Part 3 – The growing and lucrative market for diaries, notebooks and planners
After over 40 years in this business, not much surprises me. One exception, however, would be the growing market for high quality, personalized diaries, notebooks and planners with digital embellishments. John Letts produced the first commercial diary in 1812 in the UK. Today, Letts of London is a multinational company supplying over 22 million diaries worldwide! Individuals from all walks of life, as well as successful businesses people, use these products. Corporate printed diaries can reflect a unified brand. Colourful pocket diaries make ideal gifts – the list of uses seems almost endless. Also, the huge choice of cover materials, along with cutting-edge digital short-run finishing technology, offers greatly flexibility to designers – including affordable and personalized covers and even custom-printed pages.
You need to look no further than the Italian company Moleskine as proof of this phenomenal success. A Moleskine is a branded diary, notebook, or planner – and it sold over one billion dollars worth of books in 2016! That year the company grew by 20%. Furthermore, global year-over-year growth for the notebook market is 4% to 5%. So why, in the age of tablets and smartphones, do these classy printed creations remain so popular? The reasons are somewhat complex, but the biggest reason is people’s desire to experience a “tactile feeling,” plus a need to personally engage, along with a natural urge to be creative.
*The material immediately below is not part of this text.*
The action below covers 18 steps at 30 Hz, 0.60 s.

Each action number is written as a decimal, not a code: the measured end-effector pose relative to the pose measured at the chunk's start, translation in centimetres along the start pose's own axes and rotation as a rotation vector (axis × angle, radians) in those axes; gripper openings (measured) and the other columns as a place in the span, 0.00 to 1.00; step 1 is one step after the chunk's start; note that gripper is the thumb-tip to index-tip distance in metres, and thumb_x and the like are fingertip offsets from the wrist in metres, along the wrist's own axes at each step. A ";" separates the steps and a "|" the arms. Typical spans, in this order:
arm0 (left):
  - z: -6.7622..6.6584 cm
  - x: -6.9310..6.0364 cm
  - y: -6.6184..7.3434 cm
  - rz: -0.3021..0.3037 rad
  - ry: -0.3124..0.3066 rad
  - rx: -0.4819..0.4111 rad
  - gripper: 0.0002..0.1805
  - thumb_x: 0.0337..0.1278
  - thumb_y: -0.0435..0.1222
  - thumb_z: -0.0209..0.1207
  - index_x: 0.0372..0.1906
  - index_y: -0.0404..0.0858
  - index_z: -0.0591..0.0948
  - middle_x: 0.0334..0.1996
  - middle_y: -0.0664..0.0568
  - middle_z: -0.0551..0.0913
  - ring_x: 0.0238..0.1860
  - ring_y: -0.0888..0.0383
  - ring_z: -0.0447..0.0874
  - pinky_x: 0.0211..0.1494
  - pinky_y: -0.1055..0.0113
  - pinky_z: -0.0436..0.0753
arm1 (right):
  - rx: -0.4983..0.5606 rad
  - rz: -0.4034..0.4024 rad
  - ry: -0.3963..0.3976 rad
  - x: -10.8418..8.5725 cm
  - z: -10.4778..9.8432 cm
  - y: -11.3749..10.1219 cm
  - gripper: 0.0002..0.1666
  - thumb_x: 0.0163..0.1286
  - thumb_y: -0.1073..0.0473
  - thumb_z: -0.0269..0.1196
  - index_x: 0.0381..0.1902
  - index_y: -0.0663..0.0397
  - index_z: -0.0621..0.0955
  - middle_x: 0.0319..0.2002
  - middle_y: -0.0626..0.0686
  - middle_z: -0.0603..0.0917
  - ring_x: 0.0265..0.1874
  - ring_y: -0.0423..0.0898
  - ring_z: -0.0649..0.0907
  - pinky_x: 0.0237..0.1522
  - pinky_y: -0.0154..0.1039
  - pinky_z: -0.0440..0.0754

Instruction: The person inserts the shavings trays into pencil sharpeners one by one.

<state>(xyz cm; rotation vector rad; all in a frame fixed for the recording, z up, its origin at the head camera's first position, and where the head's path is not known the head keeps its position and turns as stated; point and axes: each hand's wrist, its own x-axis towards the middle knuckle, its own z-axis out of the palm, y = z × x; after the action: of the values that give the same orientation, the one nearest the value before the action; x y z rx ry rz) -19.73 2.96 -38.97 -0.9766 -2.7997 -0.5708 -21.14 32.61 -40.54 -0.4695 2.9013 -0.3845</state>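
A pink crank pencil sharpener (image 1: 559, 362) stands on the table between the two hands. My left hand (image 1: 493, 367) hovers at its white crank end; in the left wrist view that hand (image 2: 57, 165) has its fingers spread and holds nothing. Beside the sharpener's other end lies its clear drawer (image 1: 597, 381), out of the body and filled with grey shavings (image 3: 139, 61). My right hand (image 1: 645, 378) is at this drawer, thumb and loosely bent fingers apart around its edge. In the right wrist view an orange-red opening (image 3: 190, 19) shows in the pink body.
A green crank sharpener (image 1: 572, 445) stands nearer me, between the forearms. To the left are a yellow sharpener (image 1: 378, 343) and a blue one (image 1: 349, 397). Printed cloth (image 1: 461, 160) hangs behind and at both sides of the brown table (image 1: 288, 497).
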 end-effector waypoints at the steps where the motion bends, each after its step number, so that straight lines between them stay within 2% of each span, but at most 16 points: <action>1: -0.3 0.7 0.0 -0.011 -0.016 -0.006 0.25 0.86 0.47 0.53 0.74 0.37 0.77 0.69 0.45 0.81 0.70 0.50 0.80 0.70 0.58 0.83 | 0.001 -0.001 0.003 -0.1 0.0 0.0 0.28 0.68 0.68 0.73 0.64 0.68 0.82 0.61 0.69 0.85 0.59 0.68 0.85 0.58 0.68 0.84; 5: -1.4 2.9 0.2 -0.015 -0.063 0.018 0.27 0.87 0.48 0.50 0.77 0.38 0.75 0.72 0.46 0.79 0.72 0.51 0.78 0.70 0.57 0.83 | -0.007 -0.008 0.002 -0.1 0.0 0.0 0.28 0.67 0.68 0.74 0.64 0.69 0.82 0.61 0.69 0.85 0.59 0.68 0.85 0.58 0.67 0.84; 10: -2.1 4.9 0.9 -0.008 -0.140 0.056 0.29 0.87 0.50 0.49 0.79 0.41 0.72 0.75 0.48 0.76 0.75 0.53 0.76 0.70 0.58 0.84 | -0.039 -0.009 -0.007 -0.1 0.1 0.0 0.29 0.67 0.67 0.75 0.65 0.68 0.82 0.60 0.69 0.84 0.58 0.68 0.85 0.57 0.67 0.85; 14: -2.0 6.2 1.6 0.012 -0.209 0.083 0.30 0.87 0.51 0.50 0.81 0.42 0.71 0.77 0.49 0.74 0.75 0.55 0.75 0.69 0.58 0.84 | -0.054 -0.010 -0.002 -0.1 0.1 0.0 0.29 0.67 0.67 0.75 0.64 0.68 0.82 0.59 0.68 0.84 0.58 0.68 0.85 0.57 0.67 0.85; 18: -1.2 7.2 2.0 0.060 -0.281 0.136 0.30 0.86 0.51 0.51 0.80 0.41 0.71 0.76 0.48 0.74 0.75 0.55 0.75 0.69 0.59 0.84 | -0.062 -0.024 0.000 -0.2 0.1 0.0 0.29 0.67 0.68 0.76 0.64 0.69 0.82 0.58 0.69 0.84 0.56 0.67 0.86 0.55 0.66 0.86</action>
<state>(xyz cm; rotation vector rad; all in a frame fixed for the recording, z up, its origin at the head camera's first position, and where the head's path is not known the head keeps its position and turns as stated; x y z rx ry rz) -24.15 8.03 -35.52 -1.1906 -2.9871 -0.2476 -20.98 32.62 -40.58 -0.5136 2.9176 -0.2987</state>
The majority of Moleskine books are hard-covered, smyth sewn (groups of folded pages called signatures are stitched together using binder thread), have ruled or lined pages, include an elastic closure, come in various sizes, are usually the same thickness with the same paper, and have rounded corners. A visit to any major bookstore and a chat with the manager will inevitably reveal that its diary/notebook/planner section is growing steadily – and the most popular item is always Moleskine.
Taking advantage of this market
I believe, from everything I’ve seen and read, that the diary/notebook/planner market will keep growing. How is this information useful to a commercial printer? Remember the old cliché “imitation is the highest form of flattery.” Many corporations are now customizing Moleskine books and/or books from its competitors. This includes everything from simply buying a few hundred books and foil stamping, embossing or debossing a corporate name on the front cover, to printing the corporate name on every page, numbering the pages, colour-staining the head, foot and face of the book, replacing the cover to match a client’s corporate colour, and even including a coloured envelope in the back cover – or not.
In my experience, a commercial printer with a tight budget can produce exceptional, high-end diaries, notebooks and planners with classy tactile and visual qualities similar to Moleskine or any of its competitors. For example, you can buy any number of standard covers of similar material, then screen print colours similar to that of Moleskine or its competitors, if you like. What might be better is utilizing current “book of one” technology and state-of-the-art finishing processes. This will allow you to foil stamp, emboss, de-boss and add other special effects that give these popular products even more value. Bottom line: diaries, notebooks and planners are definitely worth investigating as new, higher-margin revenue streams. To my knowledge, there are at least six binderies in Ontario that can produce these, in addition to other excellent binderies in provinces across Canada.